The chief of the Soviet military staff, Gen. Mikhail Moiseyev, made a landmark visit to NATO headquarters and called for a "Europe free of military blocs."

Moiseyev met Thursday with the 16 NATO chiefs of staff, who were assembled to draft the alliance's post-Cold War strategy at a meeting of the NATO Military Committee."It was a very lively, open and frank exchange of views," said the chairman of the Military Committee, Norwegian Gen. Vigleik Eide.

Moiseyev arrived in Belgium Wednesday and was to meet Friday with NATO's European commander, U.S. Gen. John Galvin, at the Supreme Headquarters of the Allied Powers of Europe.

"My vision of Europe is a Europe free from military blocs," Moiseyev told reporters Thursday before leaving the NATO compound, where workers pressed against window panes to glimpse the distinctive brown and red uniforms of the Soviet military leader and his entourage.

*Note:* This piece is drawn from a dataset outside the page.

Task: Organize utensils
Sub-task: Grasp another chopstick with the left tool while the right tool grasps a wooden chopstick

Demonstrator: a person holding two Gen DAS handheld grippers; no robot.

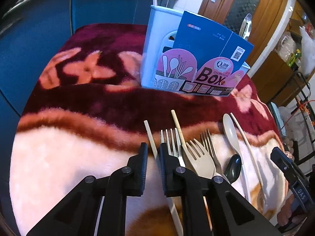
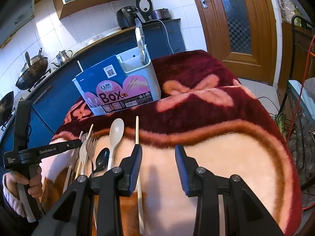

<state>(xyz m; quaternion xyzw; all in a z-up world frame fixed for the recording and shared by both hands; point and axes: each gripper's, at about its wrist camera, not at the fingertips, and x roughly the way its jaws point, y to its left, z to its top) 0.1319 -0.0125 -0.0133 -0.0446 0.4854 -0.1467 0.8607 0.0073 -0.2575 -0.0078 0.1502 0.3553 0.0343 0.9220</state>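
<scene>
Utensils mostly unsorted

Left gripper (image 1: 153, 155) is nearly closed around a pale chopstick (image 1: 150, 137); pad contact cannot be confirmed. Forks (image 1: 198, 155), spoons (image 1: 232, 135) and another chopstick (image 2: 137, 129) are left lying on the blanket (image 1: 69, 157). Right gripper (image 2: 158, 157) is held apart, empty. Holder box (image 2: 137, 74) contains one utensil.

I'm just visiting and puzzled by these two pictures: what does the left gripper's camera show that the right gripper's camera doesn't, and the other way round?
Only the left camera shows the left gripper closed around a pale chopstick.

Only the right camera shows the woks, kettle, the hand holding the left gripper, and the right gripper standing open over the blanket.

Both show the utensil holder, its blue box, the forks and the pale spoon.
</scene>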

The Soviet-led Warsaw Pact has been rapidly collapsing since the Berlin Wall was first breached last November.

"We are threatening to no one," Moiseyev said. "The substance of our defensive military doctrine has been clearly laid out. We are not training our armed forces to attack anyone."

Eide said the Soviet military chief "expressed some doubt whether the present alliance system can continue. Given the changes in the Warsaw Pact, they have some concerns about NATO continuing.

"He's entitled to his view," Eide said, "but the future of NATO will be decided by 16 sovereign nations, and if they want NATO to continue it will continue."

Eide said the Military Committee's session with Moiseyev was "a meeting between professionals who can discuss matters in an open and friendly way."

"It's a risky world with a lot of instability," the Norwegian general said. "We discussed the need for cooperation on security issues."

They discussed the gulf crisis only briefly.

"He reiterated his view," Eide said, "that the situation should be resolved by peaceful means without fighting a war."

Eide said that despite the warming of relations between NATO and the Soviet Union, "it's no secret that the Soviets will continue to be a military superpower" and some differences will continue.

"If we should have this greater cooperation, we will have to cross through troubled water to get there," he said. "It's a step-by-step process."